**Source material**
_ _ _ _ _ _ _

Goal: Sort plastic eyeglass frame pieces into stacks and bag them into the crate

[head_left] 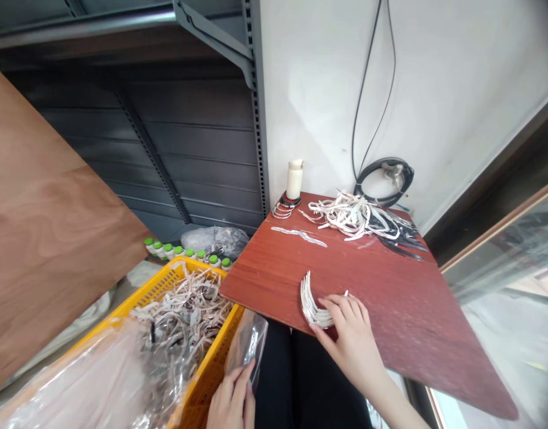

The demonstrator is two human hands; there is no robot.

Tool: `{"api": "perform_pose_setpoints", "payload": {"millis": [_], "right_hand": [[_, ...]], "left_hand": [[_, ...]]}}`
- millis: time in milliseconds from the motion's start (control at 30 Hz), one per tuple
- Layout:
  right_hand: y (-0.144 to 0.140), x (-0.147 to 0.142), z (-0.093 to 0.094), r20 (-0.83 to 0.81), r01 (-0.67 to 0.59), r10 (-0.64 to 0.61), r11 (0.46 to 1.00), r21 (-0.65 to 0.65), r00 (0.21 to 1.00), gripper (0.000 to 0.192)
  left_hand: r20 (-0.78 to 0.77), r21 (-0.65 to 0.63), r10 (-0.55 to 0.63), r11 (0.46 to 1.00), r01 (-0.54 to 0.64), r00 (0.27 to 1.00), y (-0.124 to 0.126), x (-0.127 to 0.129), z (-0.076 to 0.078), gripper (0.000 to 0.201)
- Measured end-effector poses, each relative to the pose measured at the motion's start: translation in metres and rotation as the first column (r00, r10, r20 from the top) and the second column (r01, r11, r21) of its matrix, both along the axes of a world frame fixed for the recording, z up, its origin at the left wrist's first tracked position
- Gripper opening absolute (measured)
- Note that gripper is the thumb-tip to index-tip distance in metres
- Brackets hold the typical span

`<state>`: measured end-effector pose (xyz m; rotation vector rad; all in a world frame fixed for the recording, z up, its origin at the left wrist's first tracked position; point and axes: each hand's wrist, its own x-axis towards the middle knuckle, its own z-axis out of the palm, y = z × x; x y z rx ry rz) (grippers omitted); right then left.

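A stack of white curved headband pieces (310,304) stands on edge near the front edge of the reddish wooden table (372,280). My right hand (349,339) grips that stack from the right, fingers curled around its lower end. My left hand (232,399) is down beside the yellow plastic crate (211,366), pinching a clear plastic bag (249,342) that hangs at the crate's corner. The crate holds a tangle of pale headbands (184,310) under plastic film.
A loose pile of white and black bands (363,217) lies at the table's back, with a white bottle (294,179), several rings (282,210) and a coiled black cable (385,179). Green-capped bottles (184,251) line the floor. A plywood board (45,226) leans at left.
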<state>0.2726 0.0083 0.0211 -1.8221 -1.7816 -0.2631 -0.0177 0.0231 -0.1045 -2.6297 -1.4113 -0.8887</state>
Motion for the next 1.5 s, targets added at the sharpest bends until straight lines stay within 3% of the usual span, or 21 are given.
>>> {"api": "perform_pose_setpoints", "payload": {"millis": [67, 167, 267, 433, 633, 867, 1000, 1067, 1167, 1267, 1400, 1500], "right_hand": [[0.002, 0.000, -0.002, 0.015, -0.017, 0.017, 1.000, -0.001, 1.000, 0.030], [0.003, -0.004, -0.005, -0.007, -0.073, 0.073, 0.997, 0.014, 0.997, 0.011], [0.004, -0.010, -0.009, -0.029, -0.108, 0.109, 0.994, 0.033, 0.994, 0.009], [-0.001, -0.011, -0.017, 0.032, -0.125, 0.123, 0.990, 0.065, 0.992, 0.022], [-0.011, -0.009, -0.024, 0.146, -0.173, 0.168, 0.985, 0.018, 0.975, 0.030], [-0.012, -0.002, -0.026, 0.094, -0.252, 0.243, 0.963, 0.097, 0.965, 0.030], [-0.023, -0.013, -0.013, 0.057, -0.360, 0.355, 0.923, 0.136, 0.933, 0.034], [-0.031, -0.028, -0.005, 0.065, -0.479, 0.474, 0.871, 0.108, 0.878, 0.033], [-0.039, -0.054, -0.003, 0.096, -0.644, 0.641, 0.765, 0.002, 0.762, 0.024], [-0.041, -0.070, -0.012, 0.121, -0.702, 0.708, 0.706, -0.095, 0.696, 0.018], [-0.038, -0.072, -0.021, 0.164, -0.704, 0.710, 0.703, -0.101, 0.685, 0.017], [-0.033, -0.071, -0.025, 0.135, -0.688, 0.693, 0.720, -0.087, 0.708, 0.018]], "left_hand": [[0.006, -0.019, 0.001, 1.000, -0.001, 1.000, -0.001, -0.001, -0.002, 0.041], [0.021, -0.070, 0.009, 0.998, -0.007, 1.000, -0.003, -0.001, -0.002, 0.044], [0.001, -0.107, -0.003, 0.994, 0.003, 1.000, -0.005, 0.000, 0.004, 0.052], [-0.117, -0.075, 0.009, 0.997, -0.017, 0.993, -0.007, 0.004, 0.014, 0.059], [-0.107, -0.114, 0.036, 0.992, -0.049, 0.994, -0.009, 0.006, 0.013, 0.055], [-0.098, -0.110, 0.085, 0.989, -0.095, 0.992, -0.011, 0.005, 0.021, 0.050], [-0.011, -0.069, 0.090, 0.993, -0.091, 0.996, -0.011, 0.011, 0.026, 0.040], [0.032, -0.089, 0.084, 0.993, -0.081, 0.996, -0.011, 0.014, 0.028, 0.039], [0.091, -0.189, 0.078, 0.980, -0.060, 0.993, -0.011, 0.016, 0.032, 0.043], [0.178, -0.347, 0.089, 0.938, -0.022, 0.980, -0.009, 0.013, 0.039, 0.053], [0.243, -0.452, 0.074, 0.891, 0.045, 0.967, -0.006, 0.004, 0.048, 0.056], [0.194, -0.359, -0.012, 0.929, 0.083, 0.981, -0.007, -0.002, 0.050, 0.061]]}}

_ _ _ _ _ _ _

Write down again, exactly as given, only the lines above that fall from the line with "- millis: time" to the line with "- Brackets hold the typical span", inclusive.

- millis: time in milliseconds from the motion's start (control at 30 Hz), one per tuple
- Layout:
  right_hand: y (-0.144 to 0.140), x (-0.147 to 0.142), z (-0.093 to 0.094), r20 (-0.83 to 0.81), r01 (-0.67 to 0.59), r10 (-0.64 to 0.61), r11 (0.46 to 1.00), r21 (-0.65 to 0.65), r00 (0.21 to 1.00), gripper (0.000 to 0.192)
  left_hand: r20 (-0.78 to 0.77), r21 (-0.65 to 0.63), r10 (-0.55 to 0.63), r11 (0.46 to 1.00), r01 (-0.54 to 0.64), r00 (0.27 to 1.00), y (-0.124 to 0.126), x (-0.127 to 0.129), z (-0.076 to 0.078), gripper (0.000 to 0.201)
- Measured end-effector poses, each relative to the pose measured at the motion's start: translation in metres and rotation as the first column (r00, r10, r20 from the top) and the second column (r01, r11, r21) of its matrix, both along the axes of a world frame fixed for the recording, z up, its origin at the left wrist's first tracked position
- Gripper opening absolute (measured)
- Note that gripper is the thumb-tip to index-tip distance in metres
- Brackets hold the typical span

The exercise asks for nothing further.